Thousands of childcare workers on strike

Thousands of childcare workers are walking off the job to push for higher wages, but the federal education minister says he doesn't decide pay rates.

About 7000 early childhood workers went on strike on Wednesday afternoon to hold rallies across the country, causing 350 centres to close.

It's the fourth walk-off from the sector in 18 months.

"It's outrageous that Australia's qualified early childhood educators are earning $22 an hour," Helen Gibbons, from the early childhood union United Voice, said in a statement.

Ms Gibbons says the pay rate is not reflective of early childcare workers upskilling to meet higher national qualification standards.

United Voice expects the strike to affect up to 40,000 parents, and says it's put the government on notice.
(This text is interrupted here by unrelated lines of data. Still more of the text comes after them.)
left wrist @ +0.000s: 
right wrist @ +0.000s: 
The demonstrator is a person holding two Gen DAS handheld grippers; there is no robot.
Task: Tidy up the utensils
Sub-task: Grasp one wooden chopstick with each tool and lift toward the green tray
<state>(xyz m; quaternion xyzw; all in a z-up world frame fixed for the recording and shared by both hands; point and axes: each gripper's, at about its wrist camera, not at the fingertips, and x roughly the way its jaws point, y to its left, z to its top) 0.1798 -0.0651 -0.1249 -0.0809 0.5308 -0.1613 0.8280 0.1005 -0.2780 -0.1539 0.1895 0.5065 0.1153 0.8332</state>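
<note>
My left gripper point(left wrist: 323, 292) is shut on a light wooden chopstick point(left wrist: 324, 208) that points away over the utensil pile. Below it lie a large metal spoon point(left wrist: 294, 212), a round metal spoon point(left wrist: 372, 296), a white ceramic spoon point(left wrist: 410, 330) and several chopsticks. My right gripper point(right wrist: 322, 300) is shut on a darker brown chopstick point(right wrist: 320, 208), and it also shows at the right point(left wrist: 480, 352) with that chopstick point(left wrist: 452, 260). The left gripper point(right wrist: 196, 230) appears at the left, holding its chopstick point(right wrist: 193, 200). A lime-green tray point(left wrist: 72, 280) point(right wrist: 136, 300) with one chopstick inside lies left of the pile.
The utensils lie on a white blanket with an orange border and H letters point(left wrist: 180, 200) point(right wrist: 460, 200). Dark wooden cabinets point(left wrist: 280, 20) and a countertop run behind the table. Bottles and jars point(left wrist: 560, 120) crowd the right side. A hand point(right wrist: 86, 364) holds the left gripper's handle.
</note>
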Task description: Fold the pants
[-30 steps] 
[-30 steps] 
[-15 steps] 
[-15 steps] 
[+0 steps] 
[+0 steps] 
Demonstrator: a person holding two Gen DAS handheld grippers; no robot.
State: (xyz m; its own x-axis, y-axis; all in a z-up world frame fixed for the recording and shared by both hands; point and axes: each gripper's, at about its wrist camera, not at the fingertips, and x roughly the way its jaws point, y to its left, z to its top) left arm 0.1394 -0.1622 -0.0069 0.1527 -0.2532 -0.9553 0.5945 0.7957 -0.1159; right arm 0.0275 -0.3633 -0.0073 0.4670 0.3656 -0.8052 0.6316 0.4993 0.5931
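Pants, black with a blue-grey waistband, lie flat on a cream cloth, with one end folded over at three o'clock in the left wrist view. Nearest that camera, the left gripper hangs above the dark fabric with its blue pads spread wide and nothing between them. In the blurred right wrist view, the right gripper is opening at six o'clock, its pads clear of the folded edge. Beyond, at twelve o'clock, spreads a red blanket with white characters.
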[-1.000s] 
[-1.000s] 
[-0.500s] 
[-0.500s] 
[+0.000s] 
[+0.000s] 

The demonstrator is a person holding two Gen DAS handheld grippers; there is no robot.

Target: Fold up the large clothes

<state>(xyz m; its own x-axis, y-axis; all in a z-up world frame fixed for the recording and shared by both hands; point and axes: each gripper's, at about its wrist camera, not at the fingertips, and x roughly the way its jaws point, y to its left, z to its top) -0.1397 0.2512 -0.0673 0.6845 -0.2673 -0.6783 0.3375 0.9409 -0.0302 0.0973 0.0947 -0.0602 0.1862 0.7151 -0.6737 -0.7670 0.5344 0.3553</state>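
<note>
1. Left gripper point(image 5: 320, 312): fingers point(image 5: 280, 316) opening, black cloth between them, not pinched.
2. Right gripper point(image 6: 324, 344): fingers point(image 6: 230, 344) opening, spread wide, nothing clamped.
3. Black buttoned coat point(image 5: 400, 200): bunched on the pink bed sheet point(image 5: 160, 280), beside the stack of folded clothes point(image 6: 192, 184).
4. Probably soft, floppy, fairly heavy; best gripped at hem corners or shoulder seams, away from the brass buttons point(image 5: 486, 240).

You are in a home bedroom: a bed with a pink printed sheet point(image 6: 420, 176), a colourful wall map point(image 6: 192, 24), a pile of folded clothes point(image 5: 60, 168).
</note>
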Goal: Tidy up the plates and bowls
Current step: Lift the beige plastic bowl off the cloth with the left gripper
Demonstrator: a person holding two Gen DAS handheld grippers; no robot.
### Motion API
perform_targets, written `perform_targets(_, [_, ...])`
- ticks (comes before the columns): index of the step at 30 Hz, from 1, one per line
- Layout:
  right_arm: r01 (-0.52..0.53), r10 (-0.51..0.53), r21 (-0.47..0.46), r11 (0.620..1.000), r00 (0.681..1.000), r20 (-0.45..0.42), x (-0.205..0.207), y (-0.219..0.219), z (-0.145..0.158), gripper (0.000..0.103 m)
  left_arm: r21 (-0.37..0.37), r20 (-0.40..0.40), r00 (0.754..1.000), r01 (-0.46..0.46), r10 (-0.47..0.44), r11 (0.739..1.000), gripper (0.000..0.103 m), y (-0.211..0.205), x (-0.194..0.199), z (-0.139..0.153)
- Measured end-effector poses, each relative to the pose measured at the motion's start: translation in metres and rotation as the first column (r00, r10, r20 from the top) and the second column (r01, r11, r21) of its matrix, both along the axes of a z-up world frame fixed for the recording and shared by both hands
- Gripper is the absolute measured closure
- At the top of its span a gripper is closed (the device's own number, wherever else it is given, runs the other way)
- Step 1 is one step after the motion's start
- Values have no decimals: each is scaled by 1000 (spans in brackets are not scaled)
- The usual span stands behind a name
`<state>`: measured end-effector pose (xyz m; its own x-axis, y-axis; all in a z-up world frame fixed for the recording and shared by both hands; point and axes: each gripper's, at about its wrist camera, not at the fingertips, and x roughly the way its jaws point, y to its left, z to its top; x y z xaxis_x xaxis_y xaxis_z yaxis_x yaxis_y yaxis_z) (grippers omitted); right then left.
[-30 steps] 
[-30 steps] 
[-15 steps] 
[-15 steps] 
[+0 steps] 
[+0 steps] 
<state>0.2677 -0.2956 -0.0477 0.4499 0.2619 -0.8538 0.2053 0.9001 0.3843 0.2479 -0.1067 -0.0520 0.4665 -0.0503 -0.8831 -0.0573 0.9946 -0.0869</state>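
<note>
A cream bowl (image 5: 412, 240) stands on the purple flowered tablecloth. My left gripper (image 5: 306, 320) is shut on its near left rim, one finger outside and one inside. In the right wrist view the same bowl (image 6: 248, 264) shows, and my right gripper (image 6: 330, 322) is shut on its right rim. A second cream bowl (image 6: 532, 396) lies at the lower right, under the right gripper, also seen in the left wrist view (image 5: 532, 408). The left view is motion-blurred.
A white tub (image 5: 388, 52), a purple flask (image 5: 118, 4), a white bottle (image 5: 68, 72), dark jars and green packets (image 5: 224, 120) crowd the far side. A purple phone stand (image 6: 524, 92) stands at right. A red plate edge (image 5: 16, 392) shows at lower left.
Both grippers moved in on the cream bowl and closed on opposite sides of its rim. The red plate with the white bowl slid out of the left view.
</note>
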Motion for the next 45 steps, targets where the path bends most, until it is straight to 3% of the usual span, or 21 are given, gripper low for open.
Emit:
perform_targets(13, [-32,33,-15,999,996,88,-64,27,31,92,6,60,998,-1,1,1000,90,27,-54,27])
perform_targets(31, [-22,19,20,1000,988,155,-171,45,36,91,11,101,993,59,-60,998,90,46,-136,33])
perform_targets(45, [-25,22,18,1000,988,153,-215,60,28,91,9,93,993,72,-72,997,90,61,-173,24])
Education Minister Dan Tehan says the government does not set pay rates for any industry in the private sector.

"The federal government does not own or run child care centres and does not set pay rates in the industry," he told AAP on Wednesday.

The Fair Work Commission in February dismissed early childhood union United Voice's case calling for equal pay.

A separate case has been made to the commission by the Independent Education Union of Australia over early childhood teacher wages, with a decision expected later this year.

Treasurer Josh Frydenberg says the government has invested record amounts in the sector and it will flow on to workers.

"That will create a more sustainable childcare sector, a bigger and better childcare sector, and that's good for the employees as well," he told reporters in Canberra.

The federal government recently introduced an uncapped childcare rebate system, in which households with an annual income under $186,958 will no longer face a cap on the rebate paid each year.

Both parents must be working, studying, volunteering or searching for work at least eight hours a fortnight to be eligible.

"We can no longer treat childcare as just a child-minding service so that mum and dad can go to work," Labor leader Bill Shorten told reporters.

"What we need to do is treat it as education, and if we're going to treat it as education we need to pay the workforce better."

ACTU president Michele O'Neil said the government doesn't value childcare workers.

"It's because 96 per cent of you are women that your pay is as low as it is ... So we are going to fight to make equal pay an election issue," she told a rally in Sydney.